* [Task statement]: Images should be omitted while the rest of the data is duplicated exactly.

* [Supplied information]:
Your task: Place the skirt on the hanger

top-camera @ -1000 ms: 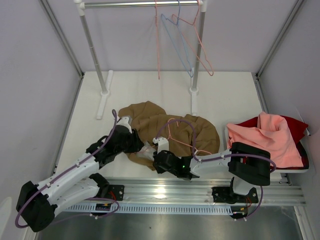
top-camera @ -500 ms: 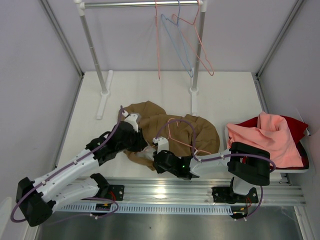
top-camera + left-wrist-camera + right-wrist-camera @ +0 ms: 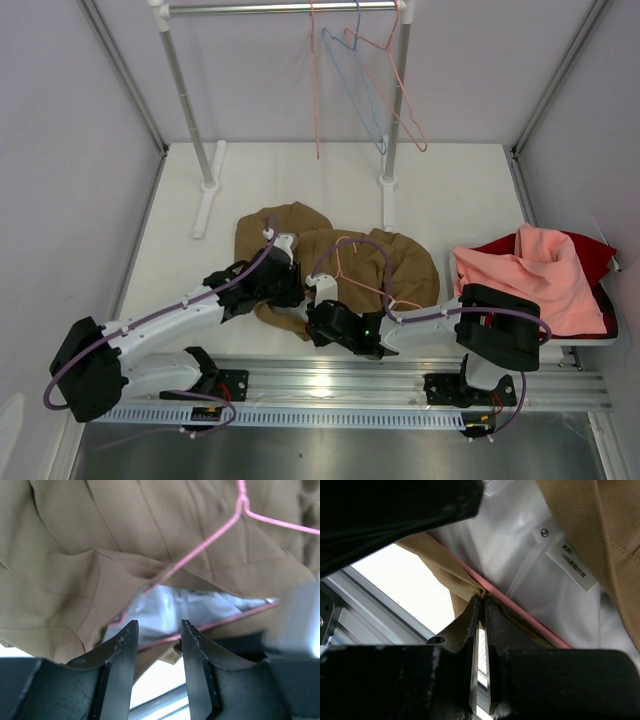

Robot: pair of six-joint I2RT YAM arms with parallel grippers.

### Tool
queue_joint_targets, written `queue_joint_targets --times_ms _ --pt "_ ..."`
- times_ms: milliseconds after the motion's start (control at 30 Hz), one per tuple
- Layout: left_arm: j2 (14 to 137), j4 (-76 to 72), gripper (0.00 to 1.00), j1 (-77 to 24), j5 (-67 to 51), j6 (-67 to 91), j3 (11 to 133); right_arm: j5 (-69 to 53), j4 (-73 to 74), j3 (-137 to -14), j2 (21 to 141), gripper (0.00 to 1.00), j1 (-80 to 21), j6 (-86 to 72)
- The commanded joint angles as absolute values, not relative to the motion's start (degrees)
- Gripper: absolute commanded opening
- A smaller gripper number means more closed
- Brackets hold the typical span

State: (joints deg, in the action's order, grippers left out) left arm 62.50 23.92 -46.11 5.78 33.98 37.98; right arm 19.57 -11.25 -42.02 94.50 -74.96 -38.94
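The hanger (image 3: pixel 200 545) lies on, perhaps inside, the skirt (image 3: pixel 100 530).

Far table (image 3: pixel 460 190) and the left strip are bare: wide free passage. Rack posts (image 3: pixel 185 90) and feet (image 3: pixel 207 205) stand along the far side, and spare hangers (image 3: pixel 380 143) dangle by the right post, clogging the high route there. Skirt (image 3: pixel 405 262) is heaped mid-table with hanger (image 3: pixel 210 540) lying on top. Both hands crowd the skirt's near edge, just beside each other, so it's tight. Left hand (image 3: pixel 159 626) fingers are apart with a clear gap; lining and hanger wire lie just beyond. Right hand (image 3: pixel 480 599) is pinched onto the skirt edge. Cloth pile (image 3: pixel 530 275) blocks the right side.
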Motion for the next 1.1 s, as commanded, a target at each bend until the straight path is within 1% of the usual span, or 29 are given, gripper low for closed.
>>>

* [Answer to this task]:
Your task: Place the skirt on the hanger

top-camera @ -1000 ms: 
top-camera @ -500 ms: 
top-camera + left-wrist-camera + right-wrist-camera @ +0 ms: 

Robot: pair of six-joint I2RT YAM arms with parallel grippers.

### Tool
queue_joint_targets, written `queue_joint_targets --times_ms _ --pt "_ ..."`
- times_ms: milliseconds after the motion's start (control at 30 Hz), one per tuple
- Layout: left_arm: j2 (14 to 137), j4 (-76 to 72), gripper (0.00 to 1.00), j1 (-77 to 24), j5 (-67 to 51), j6 (-67 to 91), j3 (11 to 133); right_arm: j5 (-69 to 53), j4 (-73 to 74), j3 (-137 to -14), j2 (21 to 141), gripper (0.00 to 1.00), j1 (-80 to 21), j6 (-86 to 72)
- The commanded joint angles as absolute values, not relative to the motion's start (degrees)
- Gripper: absolute commanded opening
- A smaller gripper number means more closed
- Brackets hold the typical span

State: (joints deg, in the action's order, grippers left out) left arm 62.50 23.92 -46.11 5.78 33.98 37.98; right arm 19.57 -11.25 -42.02 94.50 -74.96 -38.94
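The hanger (image 3: pixel 200 545) lies on, perhaps inside, the skirt (image 3: pixel 100 530).

Far table (image 3: pixel 460 190) and the left strip are bare: wide free passage. Rack posts (image 3: pixel 185 90) and feet (image 3: pixel 207 205) stand along the far side, and spare hangers (image 3: pixel 380 143) dangle by the right post, clogging the high route there. Skirt (image 3: pixel 405 262) is heaped mid-table with hanger (image 3: pixel 210 540) lying on top. Both hands crowd the skirt's near edge, just beside each other, so it's tight. Left hand (image 3: pixel 159 626) fingers are apart with a clear gap; lining and hanger wire lie just beyond. Right hand (image 3: pixel 480 599) is pinched onto the skirt edge. Cloth pile (image 3: pixel 530 275) blocks the right side.
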Motion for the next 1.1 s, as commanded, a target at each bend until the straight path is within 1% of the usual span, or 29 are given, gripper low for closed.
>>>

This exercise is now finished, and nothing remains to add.